With that out of the way:

At 26 seconds into the video the person presenting the argument claims that certain values fall into an exceedingly narrow life permitting range. He further claims that if anyone of these numbers were altered by even a hairspread no life of any kind could exist.

Right of the bat I gotta ask: How does he know?

For one thing how does he know what the life permitting range is if we only have one example of life namely the carbon based human life? This person neglects to define what exact conditions life requires and not just our life mind you but all possible life including the life which may or may not exist, which we have not examined yet and likely will never examine. If we do not know what life forms besides ours are physically possible, then we do not have a firm grasp on what life is and therefore we do not know what conditions are required for it. Which would render the entire argument moot.

Now it may be the case that I’m wrong and that we do know what conditions are required for all possible life forms but that is an extraordinary claim which needs some evidence to back it up. At the very least a peer reviewed paper.

Continuing with the video he asserts that there would be no stars and therefore no life and no chemistry.

Besides him just asserting it blank the footage of the video seems to suggest that there is a causal chain involved:

There would be no stars, therefore no planets, life or chemistry. It is clarified later that this is the case. The problem I see with that is that it assumes that stellar nucleosynthesis is the only way we could get heavier elements.

Don’t get me wrong it IS the way heavier elements were produced within our Universe but who is to say that the only way heavier elements in all Universes could form is via stars? How could one possibly know that when we have only one Universe to go by? If there are other possible unknown methods then we don’t have a problem with our chemistry for one thing.

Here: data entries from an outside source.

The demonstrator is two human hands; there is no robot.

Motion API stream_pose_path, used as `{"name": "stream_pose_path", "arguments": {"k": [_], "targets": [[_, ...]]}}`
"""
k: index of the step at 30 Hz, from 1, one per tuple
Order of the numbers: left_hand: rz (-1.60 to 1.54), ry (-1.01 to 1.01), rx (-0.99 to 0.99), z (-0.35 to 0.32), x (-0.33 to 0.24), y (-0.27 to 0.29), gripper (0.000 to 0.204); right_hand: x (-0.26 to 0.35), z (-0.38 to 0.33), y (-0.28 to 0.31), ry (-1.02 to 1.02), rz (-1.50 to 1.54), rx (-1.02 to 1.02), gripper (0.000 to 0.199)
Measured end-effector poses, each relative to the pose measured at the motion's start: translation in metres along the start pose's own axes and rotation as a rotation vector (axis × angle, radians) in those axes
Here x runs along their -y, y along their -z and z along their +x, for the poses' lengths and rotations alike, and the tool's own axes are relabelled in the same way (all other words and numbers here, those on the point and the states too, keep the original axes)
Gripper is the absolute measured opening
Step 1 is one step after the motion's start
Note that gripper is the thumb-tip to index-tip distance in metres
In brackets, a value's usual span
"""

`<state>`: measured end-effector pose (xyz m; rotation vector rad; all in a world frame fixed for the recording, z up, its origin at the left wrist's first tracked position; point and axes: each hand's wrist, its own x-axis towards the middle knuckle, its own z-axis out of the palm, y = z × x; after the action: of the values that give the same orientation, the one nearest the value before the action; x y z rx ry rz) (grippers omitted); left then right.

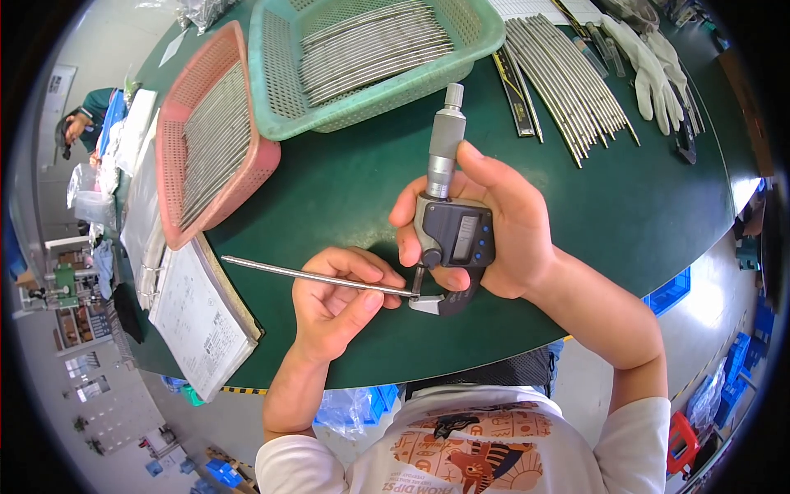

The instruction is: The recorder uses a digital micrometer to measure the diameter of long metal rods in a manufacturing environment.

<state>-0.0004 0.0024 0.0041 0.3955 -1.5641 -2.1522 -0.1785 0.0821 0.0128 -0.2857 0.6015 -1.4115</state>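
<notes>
My right hand (502,222) is closed around a digital micrometer (448,222), its thimble pointing away from me and its measuring jaws toward me. Between thumb and fingers, my left hand (337,300) pinches a thin metal rod (309,275). The rod's right end sits between the micrometer's spindle and anvil; whether both faces touch it I cannot tell. Its other end sticks out to the left past my fingers. Small digits on the micrometer's display are too blurred to tell.
A green basket (374,90) and a pink basket (263,160) hold many metal rods. More rods (568,90) lie in a row at the far right, beside white gloves (650,78). An open binder (193,317) rests at the table's left edge. A person (82,123) is at far left.
</notes>
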Motion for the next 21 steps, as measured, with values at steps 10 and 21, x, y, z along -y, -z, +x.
{"name": "stream_pose_path", "arguments": {"k": [10,21], "targets": [[-0.003,-0.001,0.022,0.0007,-0.0005,-0.0003,0.017,0.0026,-0.002,-0.0028,-0.007,-0.1,-0.027,0.06],[0.038,0.051,-0.092,-0.0012,0.0022,0.0014,0.018,0.001,-0.0014,-0.0038,0.007,-0.121,-0.025,0.063]]}}
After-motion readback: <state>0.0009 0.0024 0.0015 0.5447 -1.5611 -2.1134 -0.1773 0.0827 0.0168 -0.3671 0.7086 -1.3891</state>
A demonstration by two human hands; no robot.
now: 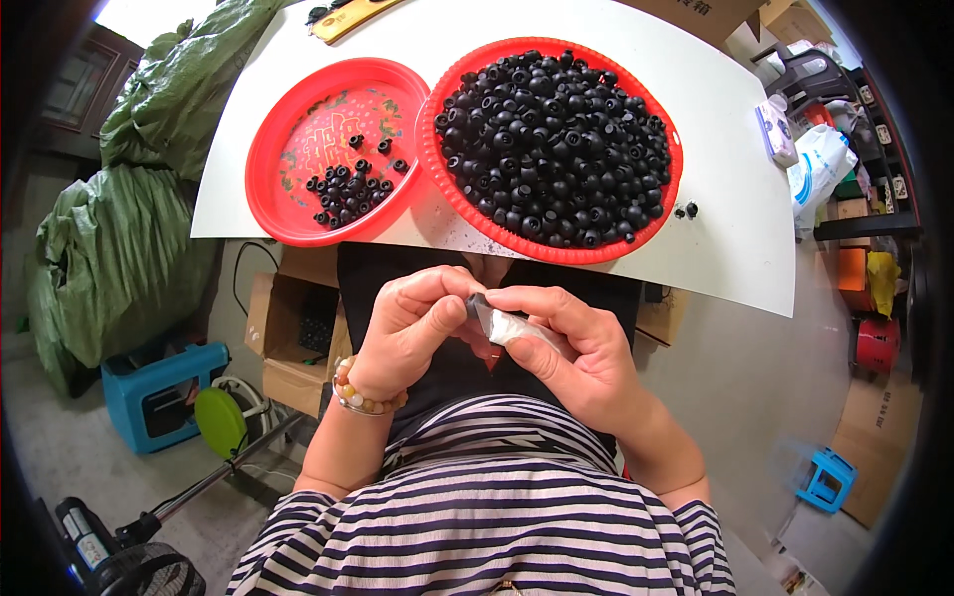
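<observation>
One small dark piece (475, 304) sits between both hands (412, 323) (581, 358).

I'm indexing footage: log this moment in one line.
left hand: pinching dark piece | right hand: holding white-wrapped tool | red tray: fewer black caps | red basin: heaped black caps

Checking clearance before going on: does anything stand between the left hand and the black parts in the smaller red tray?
Only the near rim of the smaller tray stands between the left hand and the black parts; nothing else visible is in the way.
</observation>
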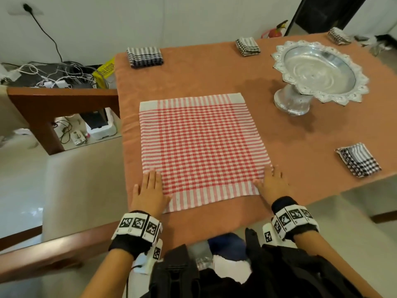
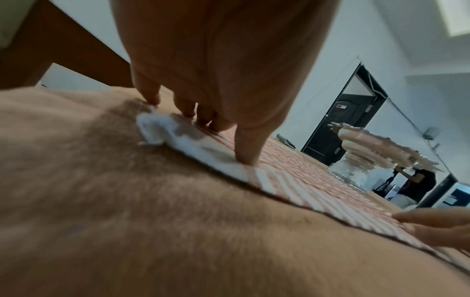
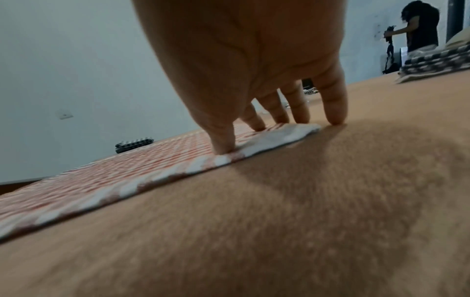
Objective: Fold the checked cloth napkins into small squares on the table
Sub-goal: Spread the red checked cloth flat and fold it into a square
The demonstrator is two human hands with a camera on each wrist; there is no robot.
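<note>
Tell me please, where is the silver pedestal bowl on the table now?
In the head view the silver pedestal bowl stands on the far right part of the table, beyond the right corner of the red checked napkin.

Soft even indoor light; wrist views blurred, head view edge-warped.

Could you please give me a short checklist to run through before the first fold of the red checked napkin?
1. Red checked napkin lies flat, fully unfolded: ok.
2. Left hand on the near left corner, fingers straight: ok.
3. Right hand on the near right corner, fingertips down: ok.
4. Corners pinched for lifting: not ok, both hands only press.
5. Silver pedestal bowl stands apart from the napkin: ok.
6. Folded black checked napkins sit clear of the fold path: ok.
</note>
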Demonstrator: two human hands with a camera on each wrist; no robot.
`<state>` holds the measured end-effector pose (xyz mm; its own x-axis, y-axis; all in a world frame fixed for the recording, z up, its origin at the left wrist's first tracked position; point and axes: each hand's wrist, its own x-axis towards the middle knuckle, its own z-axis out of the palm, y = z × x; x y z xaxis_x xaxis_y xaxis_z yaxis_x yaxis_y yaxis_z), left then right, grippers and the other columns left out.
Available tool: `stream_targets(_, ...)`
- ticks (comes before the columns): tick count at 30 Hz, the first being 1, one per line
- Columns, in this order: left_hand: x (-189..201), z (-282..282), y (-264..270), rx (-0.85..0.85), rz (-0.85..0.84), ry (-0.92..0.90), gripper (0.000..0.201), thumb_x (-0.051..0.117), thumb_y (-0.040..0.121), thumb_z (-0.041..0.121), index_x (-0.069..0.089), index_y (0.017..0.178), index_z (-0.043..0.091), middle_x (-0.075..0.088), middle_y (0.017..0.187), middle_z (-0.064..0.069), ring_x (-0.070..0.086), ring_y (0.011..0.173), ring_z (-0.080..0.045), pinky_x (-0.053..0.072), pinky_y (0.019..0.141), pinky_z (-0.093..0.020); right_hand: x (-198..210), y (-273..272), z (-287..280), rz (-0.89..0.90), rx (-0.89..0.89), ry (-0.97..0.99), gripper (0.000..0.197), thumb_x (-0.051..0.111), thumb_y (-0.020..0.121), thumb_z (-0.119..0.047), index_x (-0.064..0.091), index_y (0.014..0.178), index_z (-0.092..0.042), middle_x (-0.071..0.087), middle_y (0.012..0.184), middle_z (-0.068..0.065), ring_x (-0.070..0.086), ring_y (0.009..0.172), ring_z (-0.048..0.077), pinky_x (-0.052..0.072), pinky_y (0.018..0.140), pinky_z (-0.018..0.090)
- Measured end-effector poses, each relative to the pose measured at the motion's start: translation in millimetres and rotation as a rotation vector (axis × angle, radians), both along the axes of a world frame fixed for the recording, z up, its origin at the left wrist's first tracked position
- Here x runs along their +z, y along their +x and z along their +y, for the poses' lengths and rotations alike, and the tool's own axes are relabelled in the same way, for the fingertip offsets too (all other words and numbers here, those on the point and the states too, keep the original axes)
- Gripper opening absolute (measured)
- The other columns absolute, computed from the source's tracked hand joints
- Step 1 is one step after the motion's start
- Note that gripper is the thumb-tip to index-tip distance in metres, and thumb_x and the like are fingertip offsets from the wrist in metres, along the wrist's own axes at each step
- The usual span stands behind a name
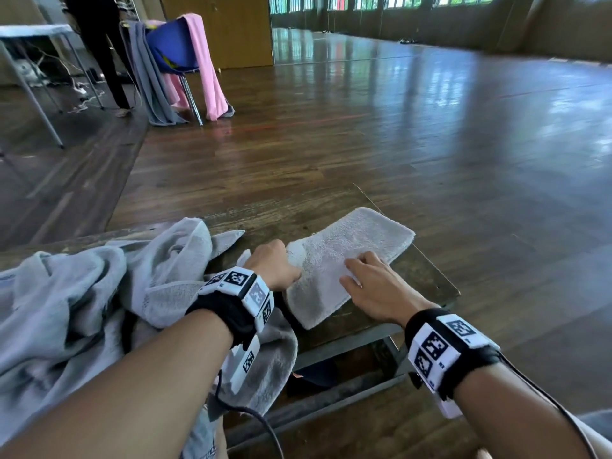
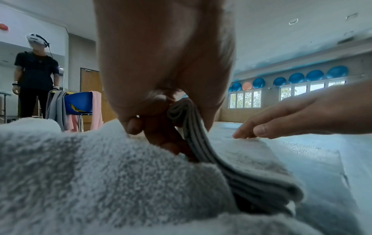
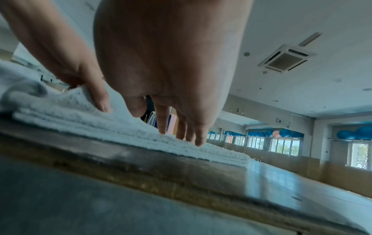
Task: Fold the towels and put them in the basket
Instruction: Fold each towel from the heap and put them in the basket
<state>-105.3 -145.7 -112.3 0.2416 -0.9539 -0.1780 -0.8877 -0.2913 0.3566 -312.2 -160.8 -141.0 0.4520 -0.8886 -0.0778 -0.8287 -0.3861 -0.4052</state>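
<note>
A folded pale grey towel (image 1: 347, 256) lies flat on the wooden table (image 1: 284, 217). My left hand (image 1: 293, 276) grips its left edge; in the left wrist view the fingers (image 2: 171, 143) pinch the stacked layers of the folded towel (image 2: 251, 159). My right hand (image 1: 352, 271) rests on top of the towel near its front edge, and its straight fingertips (image 3: 181, 135) press the folded towel (image 3: 120, 127) down. A heap of unfolded grey towels (image 1: 82, 293) covers the left of the table under my left forearm. No basket is in view.
The table's right corner (image 1: 450, 289) lies just beyond the folded towel, with wooden floor (image 1: 430, 144) past it. At the back left, a blue chair (image 1: 175, 51) is draped with pink and grey towels. A person (image 1: 99, 44) stands beside a white table (image 1: 33, 31).
</note>
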Motion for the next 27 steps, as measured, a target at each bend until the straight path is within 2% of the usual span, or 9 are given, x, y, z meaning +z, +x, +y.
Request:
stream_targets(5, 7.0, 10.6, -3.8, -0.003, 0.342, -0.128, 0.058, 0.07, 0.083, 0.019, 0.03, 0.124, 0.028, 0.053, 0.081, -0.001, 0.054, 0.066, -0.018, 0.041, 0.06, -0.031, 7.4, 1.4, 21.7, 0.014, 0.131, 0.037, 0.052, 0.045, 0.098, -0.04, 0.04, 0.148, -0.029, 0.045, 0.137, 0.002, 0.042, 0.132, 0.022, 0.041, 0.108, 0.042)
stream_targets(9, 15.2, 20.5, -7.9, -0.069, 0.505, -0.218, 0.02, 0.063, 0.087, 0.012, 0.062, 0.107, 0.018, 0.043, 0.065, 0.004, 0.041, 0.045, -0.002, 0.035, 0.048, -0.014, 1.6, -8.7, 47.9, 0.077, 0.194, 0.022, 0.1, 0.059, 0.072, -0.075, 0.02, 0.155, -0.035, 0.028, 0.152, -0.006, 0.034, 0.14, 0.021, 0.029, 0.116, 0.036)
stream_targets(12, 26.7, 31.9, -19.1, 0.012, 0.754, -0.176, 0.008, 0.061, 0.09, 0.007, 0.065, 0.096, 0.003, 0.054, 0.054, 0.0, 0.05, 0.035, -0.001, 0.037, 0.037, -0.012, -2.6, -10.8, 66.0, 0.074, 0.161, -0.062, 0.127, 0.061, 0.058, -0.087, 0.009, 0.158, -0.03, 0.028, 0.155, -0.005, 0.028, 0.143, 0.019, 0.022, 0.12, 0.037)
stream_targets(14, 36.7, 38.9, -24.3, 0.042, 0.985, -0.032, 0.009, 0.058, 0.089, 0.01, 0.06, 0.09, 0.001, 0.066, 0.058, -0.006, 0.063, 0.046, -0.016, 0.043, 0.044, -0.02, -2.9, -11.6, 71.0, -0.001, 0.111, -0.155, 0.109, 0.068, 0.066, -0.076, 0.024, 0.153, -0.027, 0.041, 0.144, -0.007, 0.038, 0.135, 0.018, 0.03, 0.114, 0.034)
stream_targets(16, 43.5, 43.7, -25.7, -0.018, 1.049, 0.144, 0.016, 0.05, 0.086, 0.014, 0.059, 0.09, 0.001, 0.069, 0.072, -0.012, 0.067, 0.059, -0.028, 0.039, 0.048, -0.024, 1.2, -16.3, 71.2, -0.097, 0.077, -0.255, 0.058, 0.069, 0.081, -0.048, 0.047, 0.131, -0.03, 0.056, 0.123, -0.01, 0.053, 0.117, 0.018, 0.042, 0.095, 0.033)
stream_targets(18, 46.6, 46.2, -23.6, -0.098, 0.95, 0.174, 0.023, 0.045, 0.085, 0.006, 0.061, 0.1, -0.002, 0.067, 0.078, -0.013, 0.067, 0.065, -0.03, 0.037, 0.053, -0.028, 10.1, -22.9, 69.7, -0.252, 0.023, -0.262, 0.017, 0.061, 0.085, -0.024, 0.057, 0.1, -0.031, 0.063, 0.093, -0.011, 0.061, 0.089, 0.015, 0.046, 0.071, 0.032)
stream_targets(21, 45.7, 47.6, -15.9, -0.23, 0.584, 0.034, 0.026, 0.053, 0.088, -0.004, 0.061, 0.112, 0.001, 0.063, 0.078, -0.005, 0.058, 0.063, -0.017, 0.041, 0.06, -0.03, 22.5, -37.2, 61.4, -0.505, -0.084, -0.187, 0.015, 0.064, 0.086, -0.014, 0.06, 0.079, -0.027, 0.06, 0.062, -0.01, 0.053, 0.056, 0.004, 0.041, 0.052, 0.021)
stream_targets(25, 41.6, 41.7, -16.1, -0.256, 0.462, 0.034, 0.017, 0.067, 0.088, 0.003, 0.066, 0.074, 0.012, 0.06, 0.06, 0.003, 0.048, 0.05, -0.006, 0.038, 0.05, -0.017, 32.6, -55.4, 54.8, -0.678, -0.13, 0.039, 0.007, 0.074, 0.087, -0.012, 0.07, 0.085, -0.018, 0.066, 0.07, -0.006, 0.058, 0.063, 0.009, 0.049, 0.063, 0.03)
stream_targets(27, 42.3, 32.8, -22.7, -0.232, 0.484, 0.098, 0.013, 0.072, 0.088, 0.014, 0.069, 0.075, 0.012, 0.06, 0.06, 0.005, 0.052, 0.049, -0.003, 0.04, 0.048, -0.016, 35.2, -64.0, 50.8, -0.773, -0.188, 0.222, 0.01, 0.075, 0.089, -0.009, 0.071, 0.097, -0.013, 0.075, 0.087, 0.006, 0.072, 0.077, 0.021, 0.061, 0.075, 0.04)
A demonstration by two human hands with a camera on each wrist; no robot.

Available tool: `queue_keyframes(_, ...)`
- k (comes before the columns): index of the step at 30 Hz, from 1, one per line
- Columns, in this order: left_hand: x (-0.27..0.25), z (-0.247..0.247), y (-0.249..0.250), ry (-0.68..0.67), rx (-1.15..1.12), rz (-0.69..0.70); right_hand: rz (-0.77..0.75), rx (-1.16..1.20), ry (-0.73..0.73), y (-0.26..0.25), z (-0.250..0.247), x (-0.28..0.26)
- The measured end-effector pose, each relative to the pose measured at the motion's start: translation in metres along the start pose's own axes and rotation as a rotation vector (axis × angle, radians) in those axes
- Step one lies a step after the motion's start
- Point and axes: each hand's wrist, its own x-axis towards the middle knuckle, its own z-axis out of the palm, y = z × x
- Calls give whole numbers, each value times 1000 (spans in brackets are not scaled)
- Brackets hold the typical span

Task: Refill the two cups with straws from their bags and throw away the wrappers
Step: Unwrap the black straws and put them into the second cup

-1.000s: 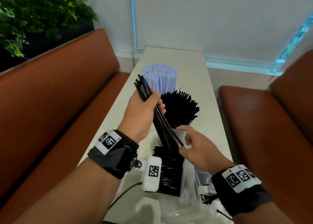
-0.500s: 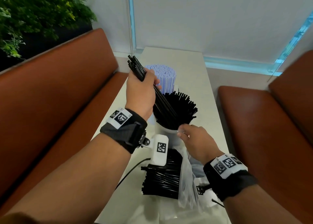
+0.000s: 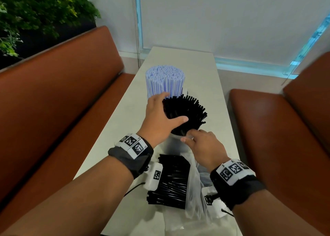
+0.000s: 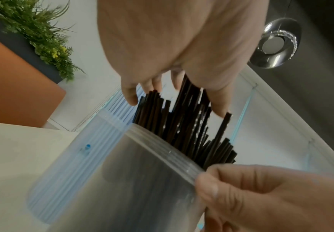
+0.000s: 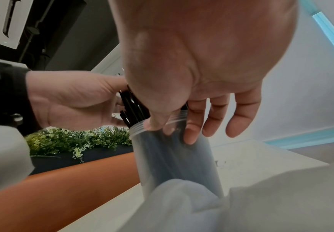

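Observation:
A clear cup [image 3: 174, 143] packed with black straws [image 3: 189, 110] stands mid-table. My left hand [image 3: 171, 109] wraps the left side of that bunch, thumb in front and fingers behind; the left wrist view shows its fingers [image 4: 130, 98] around the straw tops [image 4: 182, 122]. My right hand [image 3: 186, 137] pinches the cup's near rim, thumb and forefinger on the rim [image 5: 162, 124]. Just behind stands a second cup [image 4: 78, 157] full of blue-striped straws [image 3: 165, 82]. More black straws [image 3: 169, 180] lie in a heap at the near end, by a clear plastic bag [image 3: 194, 191].
The narrow pale table [image 3: 201, 78] runs away from me between two brown benches [image 3: 62, 101] [image 3: 267, 128]. Plants [image 3: 35, 12] stand behind the left bench. Crumpled clear wrappers [image 5: 241, 204] lie at the table's near edge.
My left hand lifted a bunch of black straws from the heap, swung it up and set it down into the cup. My right hand left the bag and took the cup's rim.

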Motion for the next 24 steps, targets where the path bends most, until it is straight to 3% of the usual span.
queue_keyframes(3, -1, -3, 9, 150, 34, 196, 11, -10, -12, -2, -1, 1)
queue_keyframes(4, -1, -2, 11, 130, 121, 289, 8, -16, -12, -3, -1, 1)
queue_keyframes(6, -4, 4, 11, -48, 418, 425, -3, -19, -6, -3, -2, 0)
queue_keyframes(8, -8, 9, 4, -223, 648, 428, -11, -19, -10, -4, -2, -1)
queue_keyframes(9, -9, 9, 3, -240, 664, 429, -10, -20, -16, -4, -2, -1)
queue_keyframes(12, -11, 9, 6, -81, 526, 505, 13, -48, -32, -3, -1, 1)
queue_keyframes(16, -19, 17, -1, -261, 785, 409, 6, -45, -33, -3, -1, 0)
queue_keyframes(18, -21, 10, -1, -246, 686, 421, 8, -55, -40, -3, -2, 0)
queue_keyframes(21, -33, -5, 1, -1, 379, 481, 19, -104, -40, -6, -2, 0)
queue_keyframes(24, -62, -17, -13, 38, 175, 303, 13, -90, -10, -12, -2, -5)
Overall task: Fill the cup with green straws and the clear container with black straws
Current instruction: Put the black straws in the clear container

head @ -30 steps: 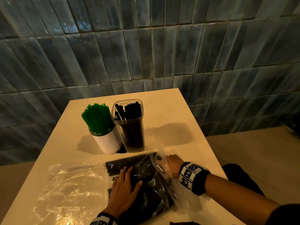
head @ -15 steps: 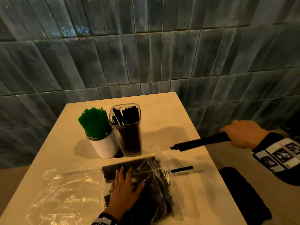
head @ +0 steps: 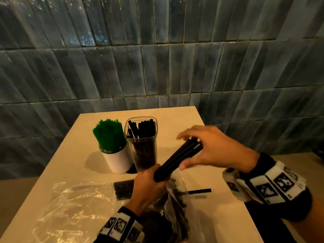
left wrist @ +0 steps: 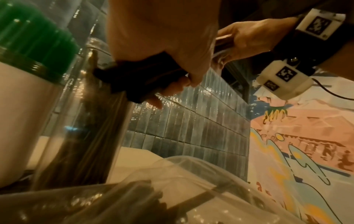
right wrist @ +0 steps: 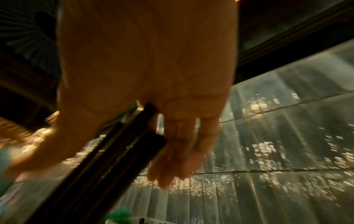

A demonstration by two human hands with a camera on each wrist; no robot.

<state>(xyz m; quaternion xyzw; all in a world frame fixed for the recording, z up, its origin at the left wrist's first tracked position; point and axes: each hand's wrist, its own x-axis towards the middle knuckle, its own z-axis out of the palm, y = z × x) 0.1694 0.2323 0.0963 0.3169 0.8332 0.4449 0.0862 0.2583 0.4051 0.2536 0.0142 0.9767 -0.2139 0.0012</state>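
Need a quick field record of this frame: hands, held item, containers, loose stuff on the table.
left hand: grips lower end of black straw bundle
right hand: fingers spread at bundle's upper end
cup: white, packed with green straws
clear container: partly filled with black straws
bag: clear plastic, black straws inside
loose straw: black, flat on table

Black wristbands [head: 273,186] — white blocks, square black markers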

Needless to say that this argument also assumes that planets are a necessary precondition for all possible life forms which is also something that needs to be established.

At 1:30 in the narrator asserts that if the gravitational force had been “out of tune” ever so slightly then life couldn’t exist.

Of course this assumes that the gravitational force is subject to vary. Who says that it is and what is the evidence? I have the same objections to the expansion rate as well as the mass and energy distribution.

Without clearing the first few hurdles I see no reason to buy into the fine tuning argument.

However there’s still more to get into when the narrator presents his trichotomy at the 3 minute mark:

  • the first option presented is phyiscal necessity: In other words the Universe must be life permitting. He asserts that this option fails because the “constants and quantities are not determined by the laws of nature” . Once again he just asserts this without any evidence at all. He also says that a life prohibiting Universe is far more likely than a life permitting one. But wait a minute if the constants are not subject to change as this option suggests then there is no such thing as probability concerning our Universe. After all it couldn’t have been otherwise. In that case the odds would be 1. Even if there is no reason or evidence to suggest it he has still failed to knock this pillar down.
  • As far as chance goes I have nothing more to say other than that his “can’t be so” assertion is based on his incredulity. As for the Multiverse talked about at the 4:10 mark he suggests that there is no evidence for the multiverse. While it is true that we cannot detect it, the claim of a multiverse is not entirely baseless. As for the claim of the “Multiverse generator having to be fine tuned” this of course would be the case if we were talking about a machine. But we are not. As for the “Boltzmann brain problem” I find this to be entirely besides the point. Conceding that the single observer in a small Universe is more likely does nothing to invalidate the chances of 1 Universe in a gazillion being such as we find it while the other ones containing just one observer.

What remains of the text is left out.